By William Thomas
I hate to say I told you so, but … exactly four months ago, I wrote about Eclipse, the black lab in Seattle who had been taking trips on the public transit bus all by herself. Not willing to wait for her lazy owner, Eclipse was boarding a bus in front of the apartment building where they live, going to the dog park where she played herself out and then she returned home on the bus, snoozing with her head in a stranger’s lap.
In that column I said: “For a breed of animal that started out as a wolf in the wild and ended up snoring at the ends of our beds, the next logical stop for Eclipse is to try and drive the bus which would be totally insane.”
Last week, in the rural community of Abington, 77-year-old Tom Hamilton climbed down from his John Deere Gator to tend to a couple of lambs in a field at his Kirkton Farm, southeast of Glasgow, Scotland. That left his faithful sidekick, a four-year-old border collie named Don, in the passenger seat, with the tractor parked precariously on a steep hill above a major highway.

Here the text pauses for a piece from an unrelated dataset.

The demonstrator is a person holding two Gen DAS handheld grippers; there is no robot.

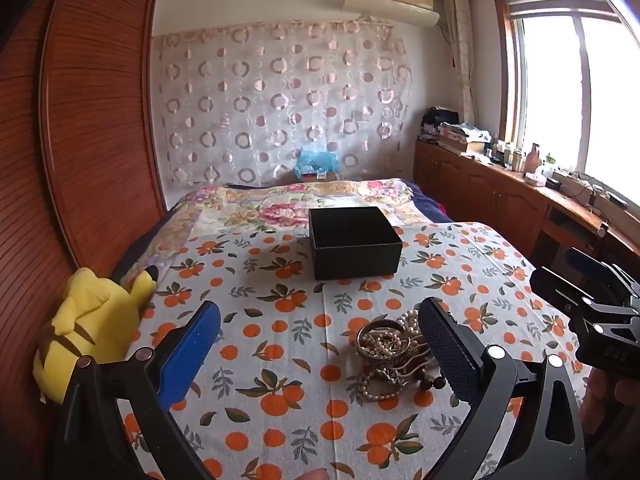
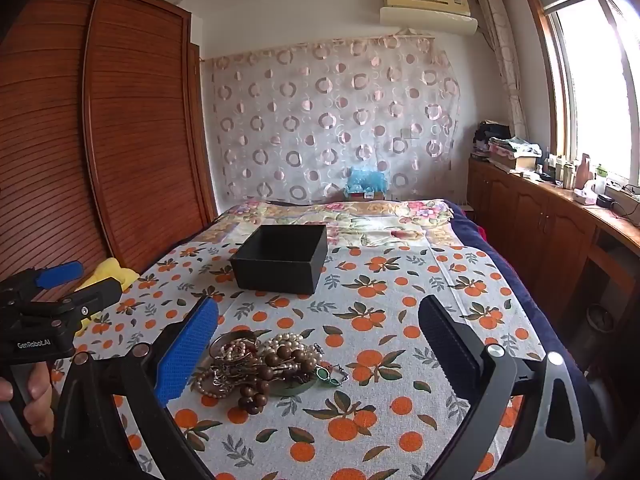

“I had not pulled the handbrake on the tractor,” admitted Tom, “and when I turned round I got a fright as the vehicle was careering down the hill, through the gate and onto M74.”
Please note how Tom takes full responsibility for the accident, which sends a clear message to all you men out there who are awful quick to point a finger at the dog at the first whiff of a really bad smell in the room. Man up!
Also Tom is being way too protective of Don because the dog did, in fact, lean onto the controls of the tractor, which caused it to shoot down the embankment, crashing through the fence and across a busy motorway during the morning rush hour. Unable to reach the pedals, Don and the Gator came to a stop when they crashed into the central guard rail after other drivers on the morning commute managed to swerve around them.
Although nobody was injured and the crash scene was cleaned up in about 30 minutes by Traffic Scotland, a photo of a sheepish-looking Don reveals how very embarrassed he was over the whole fiasco. Head bowed, shoulders drooping, eyes to the ground, Don looks downright humiliated. As a border collie — smartest breed know to man — Don knows full well that he should have turned off the ignition key long before he took out the fence.
In their urgent message to commuters and the media – “Delays on M74 after dog drives onto carriage way” – Traffic Scotland officials kept adding the words “nope, not joking.” After finally able to report “No drivers were hurt. No delays in the area,” Traffic Scotland relaxed enough to send out one final message. “This is the weirdest thing we have ever reported.”
This message was met with M74 drivers replying that “Yes, it has been a ruff ride to work” and wondering if the police investigating the accident “have any leads?”
Although Don wandered off looking for Tom after the crash, police did not charge him with leaving the scene of an accident. How could they? By arresting Don for fleeing the crash site, they would thereby acknowledge that he was in fact the driver of the runaway vehicle. That being established, along with ownership, they would then have to charge the dog with either joyriding or grand theft auto. Operating a motorized vehicle without a valid driver’s license would then be added to all the other charges and pretty soon, you’ve got a dog who’s never been in trouble with the law looking at a sentence of nine human years in prison before he turned five years of age.
If I was an inspector with that police force, I’d put round-the-clock surveillance on Tom’s family car because if I’m any judge of dogs, Don will try to drive again. And next time he’ll steal a vehicle with an automatic transmission so he can concentrate more on steering and not worry about shifting gears.
Dogs – they may look cuddly and oh-so-lovable, but they’re bent on taking over our world one vehicle at a time. I estimate that we’re just three generations away from watching a bus full of drunken dog park canines being driven by an Australian shepherd in a blue uniform and a peaked cap. And that’s when K-9 bomb-sniffing dogs at the airport will have to be retrained for traffic duty.
As much as I love dogs, Eclipse should be charged with failure to pay for her public bus rides and Don needs to be charged with careless driving or driving without a valid pair of Snoopy goggles or whatever. Police need to get tougher on these dogs before their cruisers start to go missing, mysteriously.
Anyway, all’s well that ends well and as the slogan goes: “Nothing runs like a Don on a Deere.”